[Work item] Every line in the material below that includes "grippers" should be copied.

** Exercise data follows **

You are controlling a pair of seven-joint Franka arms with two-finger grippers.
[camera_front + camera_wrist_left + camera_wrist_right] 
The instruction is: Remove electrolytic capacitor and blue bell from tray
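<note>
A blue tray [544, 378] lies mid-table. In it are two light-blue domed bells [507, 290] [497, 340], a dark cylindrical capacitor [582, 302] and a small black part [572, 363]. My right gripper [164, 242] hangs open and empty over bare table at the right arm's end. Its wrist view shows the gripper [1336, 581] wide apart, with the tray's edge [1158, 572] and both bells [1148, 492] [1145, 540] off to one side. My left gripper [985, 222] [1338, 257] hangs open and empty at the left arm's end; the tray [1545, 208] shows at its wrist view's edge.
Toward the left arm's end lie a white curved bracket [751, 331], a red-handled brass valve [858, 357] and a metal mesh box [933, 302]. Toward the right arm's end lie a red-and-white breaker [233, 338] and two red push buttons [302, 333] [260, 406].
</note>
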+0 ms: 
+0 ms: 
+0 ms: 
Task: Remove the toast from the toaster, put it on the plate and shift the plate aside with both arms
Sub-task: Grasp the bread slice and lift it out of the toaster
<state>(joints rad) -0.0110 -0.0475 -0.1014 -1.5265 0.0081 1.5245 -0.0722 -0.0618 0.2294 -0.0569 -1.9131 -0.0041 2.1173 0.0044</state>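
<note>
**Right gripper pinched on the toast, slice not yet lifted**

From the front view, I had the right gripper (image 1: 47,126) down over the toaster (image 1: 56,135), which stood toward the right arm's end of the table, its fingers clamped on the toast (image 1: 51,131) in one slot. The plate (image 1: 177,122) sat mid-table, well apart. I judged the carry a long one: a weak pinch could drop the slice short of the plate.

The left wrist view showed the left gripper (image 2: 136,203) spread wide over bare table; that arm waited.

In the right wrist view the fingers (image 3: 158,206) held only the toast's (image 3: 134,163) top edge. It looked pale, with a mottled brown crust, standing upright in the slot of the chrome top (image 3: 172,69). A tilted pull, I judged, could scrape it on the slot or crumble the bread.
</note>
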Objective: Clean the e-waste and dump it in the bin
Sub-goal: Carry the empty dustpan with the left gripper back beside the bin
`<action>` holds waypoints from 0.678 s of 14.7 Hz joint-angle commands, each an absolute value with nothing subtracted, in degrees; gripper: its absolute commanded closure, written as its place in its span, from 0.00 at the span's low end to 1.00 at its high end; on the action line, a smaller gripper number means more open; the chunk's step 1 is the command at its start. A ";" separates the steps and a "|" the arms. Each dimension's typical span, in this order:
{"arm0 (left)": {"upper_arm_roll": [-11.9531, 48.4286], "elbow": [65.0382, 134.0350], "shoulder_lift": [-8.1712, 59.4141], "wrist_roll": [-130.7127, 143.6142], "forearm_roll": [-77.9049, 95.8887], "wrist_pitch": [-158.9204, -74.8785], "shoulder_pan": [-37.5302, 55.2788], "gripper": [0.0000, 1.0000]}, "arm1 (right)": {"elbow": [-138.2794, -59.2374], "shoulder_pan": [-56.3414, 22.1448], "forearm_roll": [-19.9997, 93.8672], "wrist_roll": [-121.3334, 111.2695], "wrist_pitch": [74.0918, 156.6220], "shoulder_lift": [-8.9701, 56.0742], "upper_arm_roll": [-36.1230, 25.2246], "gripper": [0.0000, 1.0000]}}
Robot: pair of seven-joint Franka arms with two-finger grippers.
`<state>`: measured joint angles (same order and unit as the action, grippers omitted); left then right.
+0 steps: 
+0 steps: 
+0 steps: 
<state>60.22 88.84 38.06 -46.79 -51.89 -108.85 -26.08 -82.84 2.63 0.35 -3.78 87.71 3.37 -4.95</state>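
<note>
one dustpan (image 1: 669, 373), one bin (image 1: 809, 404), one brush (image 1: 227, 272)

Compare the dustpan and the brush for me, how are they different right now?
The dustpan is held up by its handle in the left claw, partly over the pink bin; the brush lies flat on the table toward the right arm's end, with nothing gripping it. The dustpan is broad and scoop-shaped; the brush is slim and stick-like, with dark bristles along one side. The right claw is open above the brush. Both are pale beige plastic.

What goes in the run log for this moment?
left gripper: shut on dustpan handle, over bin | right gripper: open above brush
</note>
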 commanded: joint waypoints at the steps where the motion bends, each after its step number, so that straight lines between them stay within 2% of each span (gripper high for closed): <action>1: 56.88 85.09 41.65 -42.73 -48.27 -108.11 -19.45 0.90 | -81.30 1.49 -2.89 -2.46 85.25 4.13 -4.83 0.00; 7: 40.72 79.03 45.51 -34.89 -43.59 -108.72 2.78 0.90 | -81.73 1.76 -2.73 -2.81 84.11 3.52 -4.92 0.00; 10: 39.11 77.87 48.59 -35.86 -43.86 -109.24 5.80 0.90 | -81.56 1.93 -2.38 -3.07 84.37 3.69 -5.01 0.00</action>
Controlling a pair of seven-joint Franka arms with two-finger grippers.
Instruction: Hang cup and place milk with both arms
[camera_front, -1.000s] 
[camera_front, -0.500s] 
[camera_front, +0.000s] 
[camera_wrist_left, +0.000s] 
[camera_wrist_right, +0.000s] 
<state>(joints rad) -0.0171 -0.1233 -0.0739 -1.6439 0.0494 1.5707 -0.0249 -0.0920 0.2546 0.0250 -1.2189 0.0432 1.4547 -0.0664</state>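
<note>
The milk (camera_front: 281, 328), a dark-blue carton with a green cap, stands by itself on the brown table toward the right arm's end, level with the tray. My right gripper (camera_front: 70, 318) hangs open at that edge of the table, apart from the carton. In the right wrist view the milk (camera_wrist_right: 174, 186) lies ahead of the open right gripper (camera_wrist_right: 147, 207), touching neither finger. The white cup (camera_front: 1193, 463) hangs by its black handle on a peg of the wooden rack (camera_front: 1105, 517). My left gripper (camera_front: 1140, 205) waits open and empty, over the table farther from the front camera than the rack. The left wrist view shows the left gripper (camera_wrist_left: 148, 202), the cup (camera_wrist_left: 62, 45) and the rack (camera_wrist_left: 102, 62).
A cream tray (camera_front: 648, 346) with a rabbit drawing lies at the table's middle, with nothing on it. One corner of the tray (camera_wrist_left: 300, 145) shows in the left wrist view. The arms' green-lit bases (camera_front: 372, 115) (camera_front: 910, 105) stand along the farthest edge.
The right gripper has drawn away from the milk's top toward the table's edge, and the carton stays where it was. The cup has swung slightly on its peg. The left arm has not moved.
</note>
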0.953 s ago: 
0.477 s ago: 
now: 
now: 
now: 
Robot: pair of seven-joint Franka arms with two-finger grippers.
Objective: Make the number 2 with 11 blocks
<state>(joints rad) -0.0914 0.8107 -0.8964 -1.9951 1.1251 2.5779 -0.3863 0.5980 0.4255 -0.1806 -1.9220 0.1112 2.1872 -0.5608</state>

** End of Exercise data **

[Response to the task]
You are controlling a pair of seven-joint Franka arms with two-finger grippers.
Robot: pair of seven-joint Franka arms with two-finger grippers.
`<state>`: measured joint angles (same order and unit as the action, grippers omitted); left then right.
Controlling a pair of seven-joint Franka arms with two-finger grippers.
Robot: pair of seven-joint Franka arms with two-finger grippers.

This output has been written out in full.